Few, if any, of the people in attendance, I reckon, viewed themselves as objects of mockery; after all, they were wearing Washington Huskies sweatshirts and carrying program books filled with stats, not Darth Vader headpieces and light sabers. Indeed, the energy at Staples, especially around the luxury “skyboxes,” near which I was seated, was the kind one associates with board meetings and corporate law offices. Swagger was in the air. The people who pay $75 and more to watch college basketball games are by and large achievers. They eat at steakhouses, drive fast cars, and live in large, highly leveraged homes. They know how important winning is, on and off the court. So when a 19-year old lad misses a lay-up or fails to block out his opponent for a rebound, the exclamations and exhortations have a kind of over-the-top intensity, like what one hears at a Hannah Montana sighting, except in a different octave.

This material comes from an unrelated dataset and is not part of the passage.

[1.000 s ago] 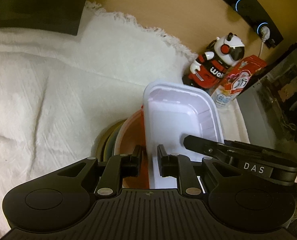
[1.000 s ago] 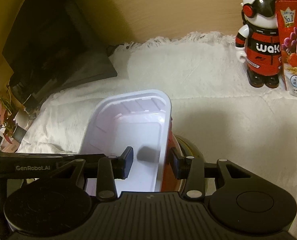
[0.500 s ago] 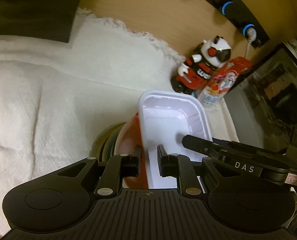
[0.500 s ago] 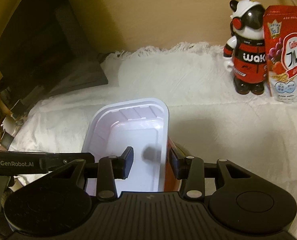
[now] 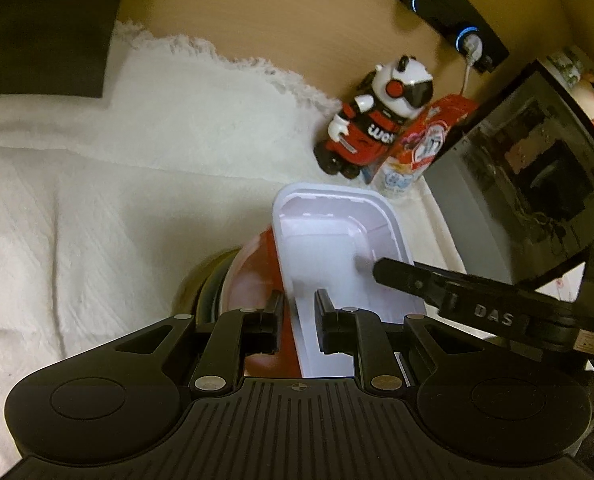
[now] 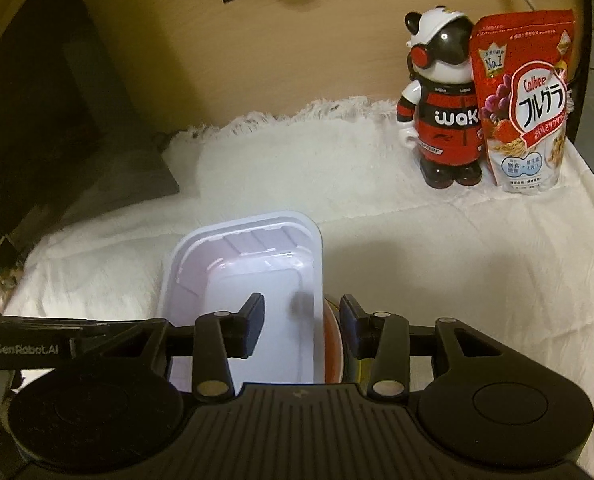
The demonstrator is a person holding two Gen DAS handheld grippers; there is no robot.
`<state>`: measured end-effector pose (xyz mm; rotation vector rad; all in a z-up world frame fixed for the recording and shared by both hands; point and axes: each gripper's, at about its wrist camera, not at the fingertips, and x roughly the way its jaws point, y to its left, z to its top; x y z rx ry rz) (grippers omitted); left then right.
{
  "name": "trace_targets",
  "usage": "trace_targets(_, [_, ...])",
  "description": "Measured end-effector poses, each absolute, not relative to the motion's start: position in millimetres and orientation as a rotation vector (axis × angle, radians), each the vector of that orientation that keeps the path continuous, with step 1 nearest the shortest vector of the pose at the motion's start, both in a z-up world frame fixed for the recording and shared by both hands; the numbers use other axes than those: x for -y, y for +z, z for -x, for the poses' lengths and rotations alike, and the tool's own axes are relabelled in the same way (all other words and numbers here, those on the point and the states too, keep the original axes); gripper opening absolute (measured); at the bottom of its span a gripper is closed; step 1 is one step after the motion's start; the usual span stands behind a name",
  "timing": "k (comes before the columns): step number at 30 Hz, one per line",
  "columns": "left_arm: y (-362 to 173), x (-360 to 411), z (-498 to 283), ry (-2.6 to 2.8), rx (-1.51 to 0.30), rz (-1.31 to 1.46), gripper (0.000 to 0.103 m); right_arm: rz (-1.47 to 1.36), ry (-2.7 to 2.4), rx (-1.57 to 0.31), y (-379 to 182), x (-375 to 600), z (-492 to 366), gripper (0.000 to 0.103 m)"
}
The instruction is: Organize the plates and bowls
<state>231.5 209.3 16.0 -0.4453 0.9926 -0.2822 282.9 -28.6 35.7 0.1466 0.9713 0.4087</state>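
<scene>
one white tray sat atop one red bowl and one dark plate on the white cloth. the left gripper clenched the tray's left wall; the right gripper straddled its right wall, released. one figurine and one cereal bag stood at two o'clock.

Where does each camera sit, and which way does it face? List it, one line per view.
Left wrist: on the left tool, looking along its fingers over the white tray toward the panda figure; a finger of the right tool enters from the right.
Right wrist: on the right tool, facing the same tray and figure; the left tool's arm shows at left.
Shared: tray, figure, cereal bag, white cloth.
</scene>
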Motion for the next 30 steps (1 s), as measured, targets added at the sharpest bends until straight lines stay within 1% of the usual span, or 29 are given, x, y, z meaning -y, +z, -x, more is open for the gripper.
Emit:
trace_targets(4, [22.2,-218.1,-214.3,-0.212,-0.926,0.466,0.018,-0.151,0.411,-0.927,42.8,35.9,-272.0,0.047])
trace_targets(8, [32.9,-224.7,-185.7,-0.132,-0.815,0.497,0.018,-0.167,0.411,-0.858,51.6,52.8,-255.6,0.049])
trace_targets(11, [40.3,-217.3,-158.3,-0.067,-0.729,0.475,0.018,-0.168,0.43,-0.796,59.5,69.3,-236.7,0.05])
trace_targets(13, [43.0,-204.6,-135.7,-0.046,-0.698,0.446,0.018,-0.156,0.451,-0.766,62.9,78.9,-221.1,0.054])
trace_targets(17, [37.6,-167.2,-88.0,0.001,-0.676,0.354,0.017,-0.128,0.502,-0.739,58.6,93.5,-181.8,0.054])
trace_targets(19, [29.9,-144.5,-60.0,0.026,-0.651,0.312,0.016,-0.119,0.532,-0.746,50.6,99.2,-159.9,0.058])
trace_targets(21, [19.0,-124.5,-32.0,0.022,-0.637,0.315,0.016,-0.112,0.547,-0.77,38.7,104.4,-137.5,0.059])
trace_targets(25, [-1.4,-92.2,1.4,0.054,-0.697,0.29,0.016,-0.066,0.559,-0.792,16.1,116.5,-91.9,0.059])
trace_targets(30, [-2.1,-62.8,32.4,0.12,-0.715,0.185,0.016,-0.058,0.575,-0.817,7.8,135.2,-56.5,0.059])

The night earlier, I attended a Keith Jarrett trio performance at UCLA. (It was transcendent, mind-blowing, and at times just as raucous as a basketball game). Although the Bruins were slated for an evening match-up against Washington State, I was probably the only cat to witness both events. Art events and athletic contests have different consciousnesses. At, say, a Phish concert, one expects to smell marijuana in the bathrooms (and elsewhere). At a semi-professional sporting event, one expects the aroma of pot to inspire frantic calls to the police. Stoners generally don’t care about who wins the PAC tournament, or any other tournament. Achievers do, because their magnificent obsession isn’t with a fictional character or a song or an imaginary universe. It’s with achieving.
A friend of mine is obsessed with the songwriter-poet-mystic Leonard Cohen. Another friend is obsessed with birds. Another with movie posters of the 1940s. Watching college basketball helped me understand that the object of our obsessions can often provide a shorthand sketch of our character and values. But, more important, these obsessions provide powerful incentives for being alive, for continuing the hunt and the feast. Whether rare orchids or the original vinyl of a Charlie Parker record, having something to worry and jubilate about that is bigger and more important than our unremarkable selves makes life seem to have a point. Even if that point is throwing more balls through a steel ring than the other guys, it’s something.